Bump. Can somebody please help me with my problems?


----------



## cybertech (Apr 16, 2002)

Hi, Welcome to TSG!!

Download *ATF Cleaner* by Atribune.


Double-click *ATF-Cleaner.exe* to run the program. 
Under *Main* choose: *Select All* 
Click the *Empty Selected* button. 

Click *Exit* on the Main menu to close the program.








Download Malwarebytes' Anti-Malware from *Here*.

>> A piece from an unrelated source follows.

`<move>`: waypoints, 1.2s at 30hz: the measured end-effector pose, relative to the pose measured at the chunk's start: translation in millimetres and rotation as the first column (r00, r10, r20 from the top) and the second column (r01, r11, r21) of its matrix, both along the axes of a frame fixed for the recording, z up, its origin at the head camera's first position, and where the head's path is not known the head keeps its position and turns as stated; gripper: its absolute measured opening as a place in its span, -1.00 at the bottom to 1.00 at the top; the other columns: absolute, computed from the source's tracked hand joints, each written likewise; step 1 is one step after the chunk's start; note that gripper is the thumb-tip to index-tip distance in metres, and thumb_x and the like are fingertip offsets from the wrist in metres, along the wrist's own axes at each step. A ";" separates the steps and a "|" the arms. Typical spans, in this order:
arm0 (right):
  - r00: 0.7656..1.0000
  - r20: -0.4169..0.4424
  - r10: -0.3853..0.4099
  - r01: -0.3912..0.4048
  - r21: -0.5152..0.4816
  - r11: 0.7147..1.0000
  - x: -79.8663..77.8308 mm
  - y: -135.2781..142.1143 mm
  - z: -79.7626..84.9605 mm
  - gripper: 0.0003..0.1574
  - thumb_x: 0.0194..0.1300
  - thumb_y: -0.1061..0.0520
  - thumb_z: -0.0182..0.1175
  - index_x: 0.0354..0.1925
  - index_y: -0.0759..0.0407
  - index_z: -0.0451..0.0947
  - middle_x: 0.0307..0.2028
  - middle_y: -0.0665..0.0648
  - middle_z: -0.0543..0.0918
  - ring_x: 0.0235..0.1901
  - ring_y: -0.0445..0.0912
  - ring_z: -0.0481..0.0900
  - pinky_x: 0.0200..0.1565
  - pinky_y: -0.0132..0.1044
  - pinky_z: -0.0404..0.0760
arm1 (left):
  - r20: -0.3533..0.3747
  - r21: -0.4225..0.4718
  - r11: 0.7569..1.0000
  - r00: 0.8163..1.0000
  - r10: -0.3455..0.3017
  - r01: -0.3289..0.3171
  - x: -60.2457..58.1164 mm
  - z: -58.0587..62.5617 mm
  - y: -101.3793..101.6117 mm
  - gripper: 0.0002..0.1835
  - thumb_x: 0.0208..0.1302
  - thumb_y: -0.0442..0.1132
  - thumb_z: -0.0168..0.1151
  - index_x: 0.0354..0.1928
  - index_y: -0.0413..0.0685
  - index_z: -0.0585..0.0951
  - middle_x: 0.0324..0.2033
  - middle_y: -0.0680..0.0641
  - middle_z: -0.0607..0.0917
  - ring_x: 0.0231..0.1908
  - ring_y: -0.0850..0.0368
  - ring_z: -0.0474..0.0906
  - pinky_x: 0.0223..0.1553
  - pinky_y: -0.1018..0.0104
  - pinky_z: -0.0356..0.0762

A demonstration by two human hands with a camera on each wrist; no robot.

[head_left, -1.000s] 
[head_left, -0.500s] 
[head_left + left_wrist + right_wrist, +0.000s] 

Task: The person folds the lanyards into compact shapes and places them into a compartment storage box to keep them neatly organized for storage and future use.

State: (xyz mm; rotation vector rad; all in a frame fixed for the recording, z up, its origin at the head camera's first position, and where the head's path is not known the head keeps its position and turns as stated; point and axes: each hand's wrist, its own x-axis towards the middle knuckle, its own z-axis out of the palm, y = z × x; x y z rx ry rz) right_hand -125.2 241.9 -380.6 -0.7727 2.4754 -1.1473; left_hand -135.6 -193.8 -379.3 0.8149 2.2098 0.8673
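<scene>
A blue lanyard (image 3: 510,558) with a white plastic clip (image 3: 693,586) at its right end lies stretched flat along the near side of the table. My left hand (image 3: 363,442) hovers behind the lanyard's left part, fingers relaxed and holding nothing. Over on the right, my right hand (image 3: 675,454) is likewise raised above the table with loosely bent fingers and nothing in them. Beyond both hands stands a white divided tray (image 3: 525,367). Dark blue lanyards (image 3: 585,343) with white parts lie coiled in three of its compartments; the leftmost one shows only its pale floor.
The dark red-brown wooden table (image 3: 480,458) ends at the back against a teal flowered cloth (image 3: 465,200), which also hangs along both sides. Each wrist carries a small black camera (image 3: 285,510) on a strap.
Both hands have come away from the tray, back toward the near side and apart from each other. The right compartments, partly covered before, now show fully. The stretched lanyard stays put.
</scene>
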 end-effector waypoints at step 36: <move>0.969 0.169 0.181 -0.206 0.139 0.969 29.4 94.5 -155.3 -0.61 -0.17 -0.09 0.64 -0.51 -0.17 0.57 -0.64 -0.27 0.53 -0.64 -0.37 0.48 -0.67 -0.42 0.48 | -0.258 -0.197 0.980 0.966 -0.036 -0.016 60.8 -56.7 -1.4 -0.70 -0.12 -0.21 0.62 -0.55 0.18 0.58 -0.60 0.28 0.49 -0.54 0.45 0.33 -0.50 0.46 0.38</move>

Double Click mbam-setup.exe to install the application.
Make sure a checkmark is placed next to *Update Malwarebytes' Anti-Malware* and *Launch Malwarebytes' Anti-Malware*, then click Finish.
If an update is found, it will download and install the latest version.
Once the program has loaded, select "*Perform Quick Scan*", then click *Scan*.
The scan may take some time to finish,so please be patient.
When the scan is complete, click OK, then Show Results to view the results.
Make sure that *everything is checked*, and click *Remove Selected*.
When disinfection is completed, a log will open in Notepad and you may be prompted to Restart.(See Extra Note)
The log is automatically saved by MBAM and can be viewed by clicking the Logs tab in MBAM.
Copy&Paste the entire report in your next reply.
Extra Note:

*If MBAM encounters a file that is difficult to remove,you will be presented with 1 of 2 prompts,click OK to either and let MBAM proceed with the disinfection process. If asked to restart the computer, please do so immediatly.*


----------



## sancho212 (Jun 17, 2009)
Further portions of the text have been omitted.